Felix turned. His tunnel vision from that man-to-man contest cleared. Then it registered on him that the German had been wearing a tactical radio headset under his protective hood. He’d shouted something as he threw the rock, something authoritative, into his mike. The other surviving kampfschwimmer were withdrawing into the sea.

That guy was their leader, their officer. They’re conceding the Rocks, for now. They’ll retreat into their minisub while there’s still time…. They know we came by submarine, just as they did. They know what’s coming next, too: atomic-torpedo warhead blasts.

Felix ran down the opposite slope and splashed through the filthy shallows. His two chiefs and their teams already had climbing ropes set up, reaching to what was left of the main deck of the cargo hulk.

Felix realized that most of his men were dropping on their feet by now. They helped one another as much as they could as they climbed. Two men were wounded; the dead had to be left where they fell, until later — if there was a later.

Both wounded SEALs had broken limbs, where German bullets had hit arms or legs and only the Kevlar had kept the slugs from penetrating — but the impacts weren’t cushioned by any trauma pads like a flak vest. The other SEALs used one rope with a double bowline tied at the end to lift these two men onto the hulk.

Felix helped from below; he insisted on being last. He took a running jump and climbed the rope hand over hand. He used his aching, trembling leg muscles too, because his arms burned and felt rubbery — his body had very little left. Clambering over the rusty, pitted gunnel onto the even more corroded, crumpled deck, he took stock of the hulk.

His men held the viable high ground. The only problem was, they had barely any ammo left to repulse another kampfschwimmer attack — and the kampfschwimmer might reload from stocks in their minisub.

First problem first. This hulk needs to become our bomb shelter, against close-by bursts in a tactical nuclear undersea duel.

The cargo ship was a mess. Blast and heat had wrecked the steel of her superstructure. Massive cargo-hold covers and cranes had simply vanished, blown off or blown apart, and the hold contents were burned to ashes and heaps of twisted metal.

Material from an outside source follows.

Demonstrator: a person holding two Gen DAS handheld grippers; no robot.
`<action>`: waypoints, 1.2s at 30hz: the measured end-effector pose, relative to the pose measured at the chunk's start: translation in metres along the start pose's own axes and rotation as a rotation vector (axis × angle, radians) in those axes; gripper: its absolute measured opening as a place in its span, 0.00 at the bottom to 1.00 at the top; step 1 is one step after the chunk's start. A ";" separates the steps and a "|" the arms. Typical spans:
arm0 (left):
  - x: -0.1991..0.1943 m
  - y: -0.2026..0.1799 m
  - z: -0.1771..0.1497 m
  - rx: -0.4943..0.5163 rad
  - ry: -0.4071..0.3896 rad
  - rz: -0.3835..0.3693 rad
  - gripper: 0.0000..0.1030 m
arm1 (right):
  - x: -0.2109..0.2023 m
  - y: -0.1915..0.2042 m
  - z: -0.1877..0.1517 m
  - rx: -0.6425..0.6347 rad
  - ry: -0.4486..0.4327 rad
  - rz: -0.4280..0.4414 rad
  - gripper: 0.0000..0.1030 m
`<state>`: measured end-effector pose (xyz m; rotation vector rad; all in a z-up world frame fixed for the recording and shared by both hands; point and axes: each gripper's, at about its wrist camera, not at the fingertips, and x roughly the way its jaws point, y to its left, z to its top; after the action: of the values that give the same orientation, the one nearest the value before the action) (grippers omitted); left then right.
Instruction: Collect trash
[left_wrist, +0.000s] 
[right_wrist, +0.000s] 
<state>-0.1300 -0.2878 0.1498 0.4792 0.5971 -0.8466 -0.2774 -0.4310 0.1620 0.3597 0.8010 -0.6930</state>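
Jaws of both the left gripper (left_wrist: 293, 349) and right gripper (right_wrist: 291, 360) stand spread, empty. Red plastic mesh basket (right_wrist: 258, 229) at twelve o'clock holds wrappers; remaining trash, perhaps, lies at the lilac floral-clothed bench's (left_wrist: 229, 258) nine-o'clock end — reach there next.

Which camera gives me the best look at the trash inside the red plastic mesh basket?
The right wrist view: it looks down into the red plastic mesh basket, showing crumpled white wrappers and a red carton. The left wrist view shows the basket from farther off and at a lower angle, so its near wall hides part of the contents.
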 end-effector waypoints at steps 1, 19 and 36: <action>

One hold held what once had been dried meat products. The ashes were soaked with seawater sloshing and slapping through cracks and tears in the hull. The mess was revolting to look at. Then Felix reminded himself that outside his suit there was also a smell.

The deck was perfectly steady in the moderate surf on the east side of the Rocks — the hulk was hard aground.

Felix told his exhausted men to move into the dented and mangled superstructure. Inside was better protection, and also shade, which gave some relief from the dangers of heatstroke. Even so, now that the immediate struggle had died down, several of Felix’s men passed out. Their fellows had to hold their Draeger regulators in their mouths and prop their jaws shut, by reaching through the softness of their hoods. Other SEALs just lay on their sides, staring into space numbly, to relieve their chests of the weight of their front-worn Draegers.

I must maintain team discipline, even now.

Felix posted lookouts to cover every quarter of approach to the Rocks and the hulk. In dark corners, by the sunlight that streamed in through cracked and sooty portholes, he could make out human remains.

During his disaster-diver recovery training, earlier in his career, he’d been told never to look at the faces. But Felix had superb peripheral vision. He could see that most of these remains didn’t even have faces.

He spoke to the wounded SEALs. Both were in great pain, but they coped bravely. Their broken limbs were dressed with field-expedient splints, made from MP-5s and rope.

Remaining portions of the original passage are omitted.